On New Year’s Eve of 2010, Tanja Alexia Hollander sat at home (yep, she stayed in on New Year’s Eve) writing a letter to a friend recently deployed to Afghanistan, while simultaneously instant messaging another friend working on a film in Jakarta. The dichotomy between the old and new forms of communication got Tanja thinking about friendship and its relationship to Facebook and other forms of social media. She wondered, What is friendship? And is it photgraphable? She decided to find out.
Through fundraising, and grant support, Tanja got the funds necessary to begin her photographic quest. In March of 2011, the Westbrook-based photographer embarked on an ambitious, and very much “information age” project: to connect with all her Facebook friends in real life, and take their portraits. With 626 Facebook friends, I’m not kiddin’ when I say ambitious.
Now, just over a year into the project, Tanja has been to 16 different different states and photographed around 200 of her Facebook friends. “People are really excited,” she told me, “They cook for me, offer me drinks. Moms are the best. They give you stuff to-go.”
How many of your Facebook friends are really your friends?
Though many of her Facebook friends were happy to accomodate the photoshoot, not everyone was so responsive. As an avid Facebook user myself (I can be that annoying person to blow up your newsfeed), I know that I’m only likely to grab drinks with a significantly small percentage of my X amount of Facebook friends. Tanja has a similar online friendbase–filled with real-life friends, aquaintances, and sometimes, almost strangers. I asked Tanja how she contacts people she barely even knows, let alone has a phone number for. She said it starts with an email. If no response, she tries Facebook messaging. If still nothing, she posts on their public wall. When I asked what happened if they still don’t reply, she told me point blank, “Defriend. Three chances. If you can’t even respond I probably don’t need to be Facebook friends with you in the first place.” Wise lady.
Despite the occasional nonresponsive “friend,” Tanja has been busy. Particularly fond memories of her journey include catching up with artists on the road and photographing them on their tour buses. She saw the “rambler” status of these musicians particularly relevant to social media: “Nowadays, when you’re on the road, you rely on the internet to stay connected and interactive.”
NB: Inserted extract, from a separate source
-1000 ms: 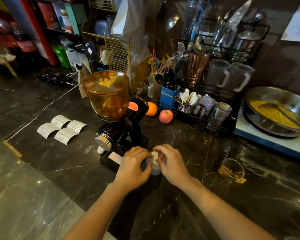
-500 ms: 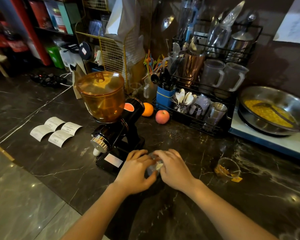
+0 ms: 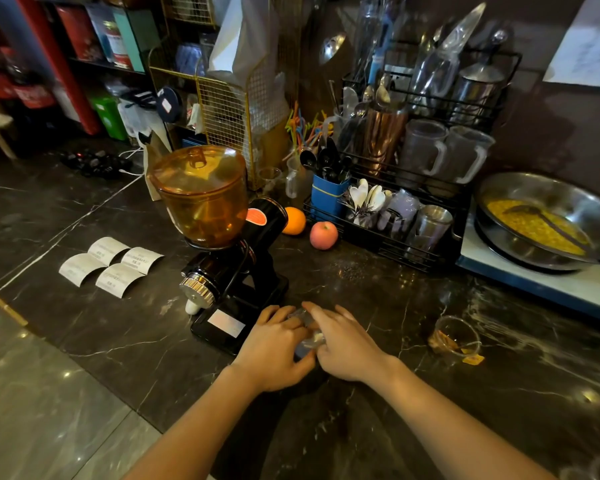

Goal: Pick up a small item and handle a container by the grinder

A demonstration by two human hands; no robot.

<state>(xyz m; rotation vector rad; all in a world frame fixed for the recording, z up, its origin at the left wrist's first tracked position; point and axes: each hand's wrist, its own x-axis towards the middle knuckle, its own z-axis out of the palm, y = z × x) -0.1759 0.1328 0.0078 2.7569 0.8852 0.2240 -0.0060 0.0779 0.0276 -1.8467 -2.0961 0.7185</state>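
On the dark counter (image 3: 413, 393), both hands' fingers (image 3: 329, 315) cup a small container (image 3: 307, 342).

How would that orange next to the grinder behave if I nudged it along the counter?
The orange is round and lies loose on the polished counter, so it would probably roll rather than slide. The apple lies close on its right and the grinder on its left, so either would likely stop it soon. Its rind looks firm, so it should not be fragile.

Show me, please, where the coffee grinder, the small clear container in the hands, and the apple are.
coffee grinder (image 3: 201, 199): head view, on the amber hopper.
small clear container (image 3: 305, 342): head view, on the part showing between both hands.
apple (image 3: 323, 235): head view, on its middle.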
The interactive Facebook experience is actually mimicked in Tanja’s current Portland Museum of Art exhibit. When the museum decided to feature her project back in October, she essentially had two months to plan the exhibit. The task at hand: find a way to take something originally meant for the internet and transcribe it to print. “It was tough,” she told me, “I really wanted to keep that Facebook experience. I wanted interaction–comments.” Using prompt questions and post-it notes, Tanja succeeeded by creating a real life “wall” for the museum goers where they can share their comments, positive or negative, in the exhibit setting.
What does the whole project say about Facebook? Well, with over 400 Facebook friends to go, Tanja’s far from done. It’s still a work-in-progress. However, she did have some insights on the social media giant we all know, and interchangeably love/hate:
I don’t think it’s the evil monster a lot of people make it out to be. It’s really a great tool for artists and musicians. You can spread the word [of your art] all over the world and stay connected. I use it much differently now than I ever have. I’ve definitely learned how to use it better–I’m in control now. It’s when it controls you that it becomes a negative thing.
Work-in-progress or not, it’s worth seeing. In fact, it’s “unfinished” status only makes it more like Facebook, a medium we’re constantly changing and updating. Tanja herself has gained over 200 more Facebook friends since the time she started the project–she’s nearly at 1000 friends now!
Check out the exhibit
Are you really my friend? is at the Portland Museum of Art until June 17th. I suggest grabbing some real-life friends and checking it out. Embrace the irony that it might take something based on social media to get you out of your house, away from social media.